Here's a tip: you won't find the answer in words but, rather, in your state
of mind
[feelings]. When you complete this exercise, you'll understand that
subjectivity takes
precedence over objectivity. Without subjective awareness there can be
nothing --
for you or anyone else.
> Pirsig attempts to escape from all this by putting experience prior to any
> subject or object, and making experience (pure awareness) synonymous with
> Dynamic Quality.
Again, you can't have experience without otherness; your "a priori" choice
must be
either awareness (proprietary sensibility) or otherness (objective reality).
If you
put objective reality prior to sensibility you become an existentialist, a
product of
biological evolution whose reality is a meaningless otherness. Make it
sensibility,
and you'll find Essence to be accessible to you as Value. I'm willing to
bet
that you'll choose sensibility, and I'll be the first to welcome you to the
folds of
Essentialism.
> Personally I'm of two minds about this.
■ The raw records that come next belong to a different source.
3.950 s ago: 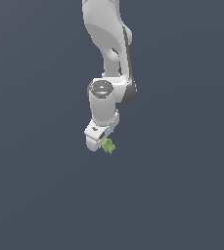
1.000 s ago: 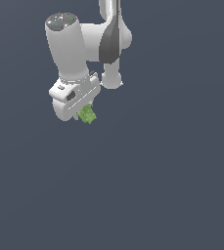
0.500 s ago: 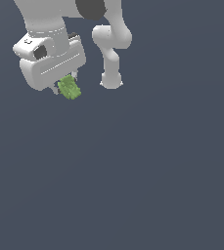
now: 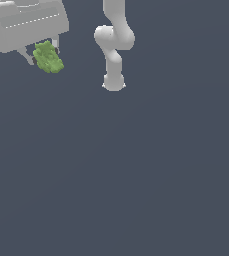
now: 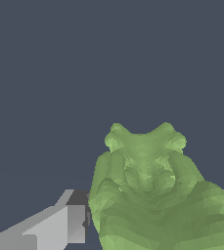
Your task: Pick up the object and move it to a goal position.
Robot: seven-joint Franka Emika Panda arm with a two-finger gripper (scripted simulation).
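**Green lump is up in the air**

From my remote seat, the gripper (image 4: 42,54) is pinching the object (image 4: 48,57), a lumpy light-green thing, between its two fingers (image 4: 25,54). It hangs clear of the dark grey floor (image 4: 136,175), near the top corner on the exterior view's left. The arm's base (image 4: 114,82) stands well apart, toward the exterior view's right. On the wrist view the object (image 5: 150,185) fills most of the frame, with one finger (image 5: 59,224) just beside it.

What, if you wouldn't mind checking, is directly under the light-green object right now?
Nothing shows beneath the light-green object: it hangs from the gripper, with only plain dark background below in both views. The wrist view, though, is largely filled by the object, which covers whatever lies directly beyond it.
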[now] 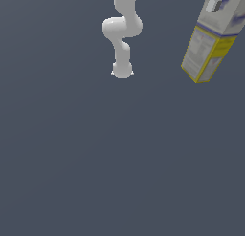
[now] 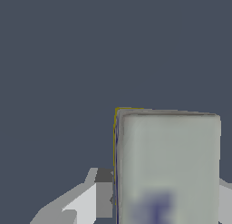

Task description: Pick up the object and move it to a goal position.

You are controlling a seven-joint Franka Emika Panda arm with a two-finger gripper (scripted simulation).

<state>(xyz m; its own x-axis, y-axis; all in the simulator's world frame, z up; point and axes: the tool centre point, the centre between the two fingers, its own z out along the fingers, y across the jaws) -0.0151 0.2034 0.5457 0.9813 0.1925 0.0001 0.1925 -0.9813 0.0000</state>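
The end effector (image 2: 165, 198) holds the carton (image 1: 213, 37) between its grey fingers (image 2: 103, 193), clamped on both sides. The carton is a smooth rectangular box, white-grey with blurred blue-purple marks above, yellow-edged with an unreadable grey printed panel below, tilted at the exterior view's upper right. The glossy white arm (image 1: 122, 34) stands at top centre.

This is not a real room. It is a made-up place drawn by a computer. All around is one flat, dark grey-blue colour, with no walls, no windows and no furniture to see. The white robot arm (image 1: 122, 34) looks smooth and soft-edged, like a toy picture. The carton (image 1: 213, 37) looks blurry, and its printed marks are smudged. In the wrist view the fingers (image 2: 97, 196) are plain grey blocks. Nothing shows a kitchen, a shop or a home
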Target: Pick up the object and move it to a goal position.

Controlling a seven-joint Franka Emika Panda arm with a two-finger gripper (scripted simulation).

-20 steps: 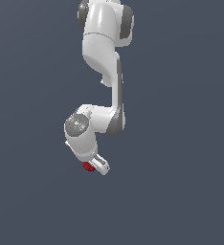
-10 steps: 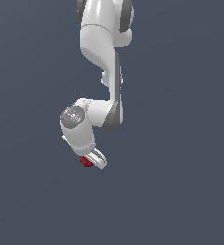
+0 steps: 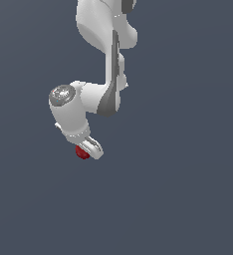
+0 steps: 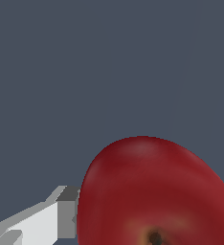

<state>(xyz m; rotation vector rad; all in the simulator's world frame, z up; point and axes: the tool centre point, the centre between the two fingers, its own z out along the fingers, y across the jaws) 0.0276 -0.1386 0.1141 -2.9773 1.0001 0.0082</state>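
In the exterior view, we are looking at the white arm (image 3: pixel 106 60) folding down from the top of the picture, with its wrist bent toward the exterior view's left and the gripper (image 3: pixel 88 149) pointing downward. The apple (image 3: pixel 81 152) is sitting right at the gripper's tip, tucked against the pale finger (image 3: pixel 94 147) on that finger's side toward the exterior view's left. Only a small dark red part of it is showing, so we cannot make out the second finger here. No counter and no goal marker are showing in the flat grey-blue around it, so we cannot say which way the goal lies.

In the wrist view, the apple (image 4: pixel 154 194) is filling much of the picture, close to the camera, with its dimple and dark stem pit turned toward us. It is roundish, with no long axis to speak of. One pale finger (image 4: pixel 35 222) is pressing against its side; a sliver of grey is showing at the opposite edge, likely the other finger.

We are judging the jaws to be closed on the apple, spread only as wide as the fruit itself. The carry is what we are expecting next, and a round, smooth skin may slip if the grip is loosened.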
It's hard for me to get over the
> hurdles of on the one hand, the tautological nature of the Idealist's
> position (If something is just a thought, whoever thinks is just a
> thought)), and on the other hand the claim that Quality comes prior to
> subjects and objects, a claim being asserted by a subject who must of
> necessity come first to make such a claim.
> Anyway, it all gets confusing, at least to me, for two reasons: 1) the
> built in bias of our language to the subject/object interpretation of
> experience (the word "quality" presupposes a quality "of" something) and
> 2) the violation of common sense of the Idealist view (We cannot eat
> oysters as they are in themselves.)
Forget the "language"... and the labels. Be intuitive; go to your feelings.
Once you've discovered the primacy of Essence as something realizable in
the Value experienced, you'll stop playing these silly word games. Then,
if you still need a label, there will always be somebody eager to peg you
with one!
> Finally, I'm also somewhat puzzled by your use of the term "value" as it
> doesn't seem to connote in your contexts any sense of "goodness" or
> "betterness." But, I should reserve judgment until I've read more.
You're doing just fine, Platt. Value is next to last in my thesis; finally
there is
Freedom. Take it slowly. Try to visualize it as an overall concept rather
than
a series of premises. The "morality" comes (to paraphrase Socrates) from
knowing the Value of your essential self.